During a recent briefing on operational intelligence given by a large technology company, the presenter referenced the following quote taken from the Harvard Business Review. "We judge leaders by how well they make big strategic decisions. But corporate success also depends on how well rank-and-file employees make thousands of small decisions. Do I give this client a special price? How do I handle this customer's complaint? Should I offer a seat upgrade to this passenger? By themselves, such daily calls - increasingly made with the help of technology - have little impact on business performance. Taken together, they influence everything from profitability to reputation."1
This made me sit up and take notice. I've used this quote in my customer relationship management (CRM) classes and presentations. I use it to reinforce the need to examine organization, culture and business process in all CRM technology implementations. I use it to highlight the need to ensure that front-line personnel have the training and knowledge to support making these types of daily customer-oriented decisions, that they are empowered to do so, and that front-line business processes do not preclude their ability to act effectively.
Focusing on the nontechnical issues makes perfect sense from the CRM perspective because much of CRM is oriented to personal relationships and is carried out on the front line. But aside from ensuring governance and business sponsorship, do these nontechnical issues apply to business intelligence (BI)? Consider the evolving direction of the industry, and the answer is yes. BI is no longer strictly for supporting big strategic decisions. Judy Davis, Claudia Imhoff and Colin White all define operational intelligence as the set of services, applications and technologies for monitoring, reporting on, analyzing and managing a business performance of an organization's daily operations. Last month's column positioned a similar definition - combining detailed integrated data with historical analysis results for on-the-spot front-line decision-making. This is BI in the operational world, supporting the masses in everyday situations.

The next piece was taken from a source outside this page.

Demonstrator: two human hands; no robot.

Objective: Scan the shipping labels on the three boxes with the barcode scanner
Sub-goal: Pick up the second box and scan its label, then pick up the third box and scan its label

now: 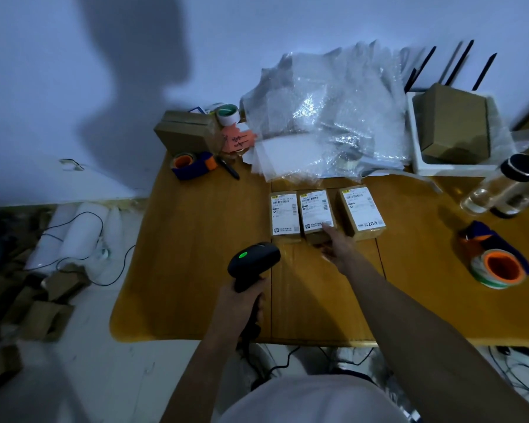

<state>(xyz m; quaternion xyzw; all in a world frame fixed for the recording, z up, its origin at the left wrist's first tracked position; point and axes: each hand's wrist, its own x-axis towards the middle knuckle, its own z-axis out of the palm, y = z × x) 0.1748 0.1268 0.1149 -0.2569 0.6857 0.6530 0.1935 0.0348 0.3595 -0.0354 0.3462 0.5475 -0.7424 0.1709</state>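
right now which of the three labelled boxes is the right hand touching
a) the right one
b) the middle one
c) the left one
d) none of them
b: the right hand has its fingertips on the near edge of the middle box, while the left hand holds the barcode scanner.

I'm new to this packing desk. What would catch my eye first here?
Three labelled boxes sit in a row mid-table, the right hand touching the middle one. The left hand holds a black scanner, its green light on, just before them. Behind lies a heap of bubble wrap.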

Logic dictates that concepts required to make the operational aspects of CRM successful will also be required for BI in that same environment. Here's where it gets interesting. When most BI practitioners discuss operational BI, they focus on the architecture and technology required to support real-time BI information in the operational world. However, as any battle-scarred CRM veteran will tell you, that's the easy part. It's the other bits that get you. After all, you can throw money at technology, but money can't fix cultural or organizational problems. What's more, the CRM implementers have an advantage over BI teams. CRM applications dictate at the very least a blended IT and business team that has strong front-line business representation. Who would think of implementing a call center application without the call center, campaign management without marketing or sales force automation without sales? The right people are already at the table from the start to ensure that broken call center processes are not simply automated, that sales personnel are compensated for entering prospect visit details into the system (or docked when they don't) and that marketing managers have the training and skills to monitor campaigns and perform the appropriate midcampaign tweaks when results are not meeting expectations.
The typical BI team, on the other hand, consists of program and project managers, business analysts, data modelers, ETL coders and BI tool experts. Lucky teams have full-time subject matter experts but many have access to business representatives for only limited periods. These teams have traditionally not focused on operational processes or systems except to get the data from them. In many instances, the team does not have the skills or the organizational clout to change business processes, training or compensation programs.
If operational intelligence is to be achieved, the BI team composition must change. It is imperative that the group delivering BI to the front lines have the reach required to focus on the cultural and organizational issues that have been the traditional purview of operational initiatives such as CRM. Teams must have the skills needed to dissect business processes and modify or mend them if required. They must be able to review job descriptions and compensation plans to ensure that front-line staff are empowered to act on the new intelligence and that current goals do not conflict with new objectives. And they must have the authority to request (and receive) cooperation across business lines and departments.
BI has evolved to supporting daily operational decisions. With this reality comes the need to expand the reach of the BI team. Organizations must look at blending the traditional BI development resources with resources from the front-line business units to form a cohesive team that can cover the technical as well as the cultural activities needed to make operational BI a success.
- Frank Rohde. "Little Decisions Add Up." Harvard Business Review, June 2005.